Gotovina a fait ses classes dans la Légion étrangère française. Membre des commandos spéciaux, il a exercé ses « talents » de Djibouti à la Côte d'Ivoire en passant par Kolwezi. Ces états de service lui ont valu d'être naturalisé français puis de pouvoir exercer dans des officines dites de sécurité. Il a ainsi fait le coup de poing contre des grévistes occupant leur imprimerie dans le sud de la France, a frayé avec les débris du SAC gaulliste et le service d'ordre de Le Pen. Il a aussi entraîné des paramilitaires de l'Argentine à la Turquie et de la Grèce au Guatemala. Ayant aussi versé dans le vol et la séquestration contre rançon, Gotovina se réfugia en Croatie où il intégra l'armée.
La Yougoslavie était alors en train d'exploser. Il prit rapidement du galon au fil de ses exactions, jusqu'à devenir inspecteur général de l'armée après la guerre.
En 2001, la Croatie postulant à l'entrée dans l'Union européenne, son président demanda à l'armée de collaborer avec le TPIY : refus de Gotovina. Le TPIY ayant transmis à Zagreb un acte d'accusation le visant, l'ambassade de France lui remit un passeport. Commença une cavale de quatre ans durant laquelle, selon le général Rondot, ancien responsable des services secrets français, ceux-ci ont gardé le contact avec le fuyard, pour ne pas dire qu'ils l'ont protégé.
Quand on se souvient que l'armée croate, soutenue par l'OTAN, n'était arrivée à s'emparer de la Krajina que grâce à l'aide militaire américaine, on imagine sans mal de quels appuis a pu disposer, et dispose encore, le boucher de la Krajina.

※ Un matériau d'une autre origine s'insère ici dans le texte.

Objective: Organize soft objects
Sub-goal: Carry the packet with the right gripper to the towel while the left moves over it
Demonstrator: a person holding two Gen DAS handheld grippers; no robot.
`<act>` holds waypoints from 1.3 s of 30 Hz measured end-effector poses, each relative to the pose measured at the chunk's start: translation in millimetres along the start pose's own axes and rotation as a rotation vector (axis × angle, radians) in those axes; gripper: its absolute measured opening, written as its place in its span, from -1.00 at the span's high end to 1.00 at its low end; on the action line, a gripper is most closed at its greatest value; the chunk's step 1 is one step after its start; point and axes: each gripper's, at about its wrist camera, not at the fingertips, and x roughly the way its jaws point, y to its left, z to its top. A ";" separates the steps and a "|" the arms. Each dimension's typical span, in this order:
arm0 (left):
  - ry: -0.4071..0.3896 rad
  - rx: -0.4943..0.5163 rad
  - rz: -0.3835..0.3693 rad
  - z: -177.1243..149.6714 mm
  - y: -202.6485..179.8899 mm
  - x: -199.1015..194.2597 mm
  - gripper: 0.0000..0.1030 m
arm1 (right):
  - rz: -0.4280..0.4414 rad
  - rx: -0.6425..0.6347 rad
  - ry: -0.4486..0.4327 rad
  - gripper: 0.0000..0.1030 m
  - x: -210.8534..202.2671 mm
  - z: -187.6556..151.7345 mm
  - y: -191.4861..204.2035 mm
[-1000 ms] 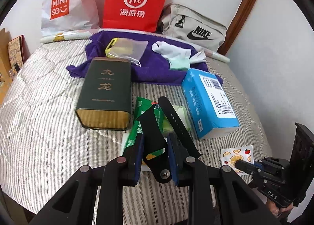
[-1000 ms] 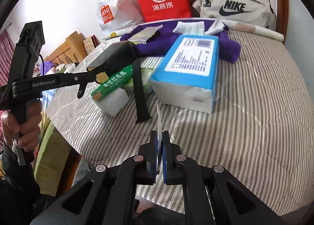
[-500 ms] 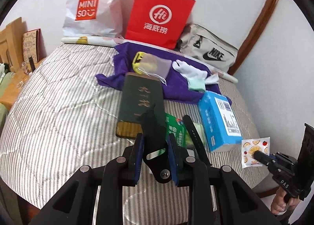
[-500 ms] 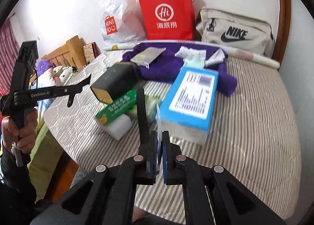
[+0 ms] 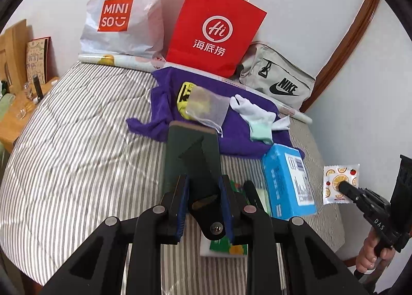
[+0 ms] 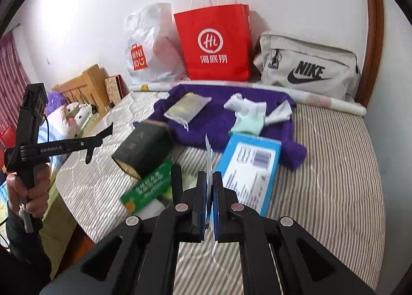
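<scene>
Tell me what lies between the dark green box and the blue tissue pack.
Between the dark green box and blue tissue pack lie a green-labelled packet and a black strap, clearest in the right wrist view.

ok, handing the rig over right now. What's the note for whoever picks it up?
Left gripper: shut on a black flat piece, above the striped bed.
Right gripper: shut on a fruit-print sachet, held in the air.
On the purple cloth: mesh pouch, white and mint fabric pieces. Blue tissue pack and dark green box lie nearer.
Done: nothing visibly sorted.
Left: place both held items, then the rest.
</scene>
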 end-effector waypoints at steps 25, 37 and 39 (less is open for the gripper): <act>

Dans un premier temps, le TPIY se devait d'afficher à son palmarès quelques bourreaux croates de cette guerre pour ne pas avoir l'air de ne s'en prendre qu'aux assassins du camp serbe. Il vient de remettre les pendules à l'heure. L'OTAN, les États-Unis et la France, grandes puissances dites démocratiques, continuent ainsi à couvrir des crimes contre l'humanité.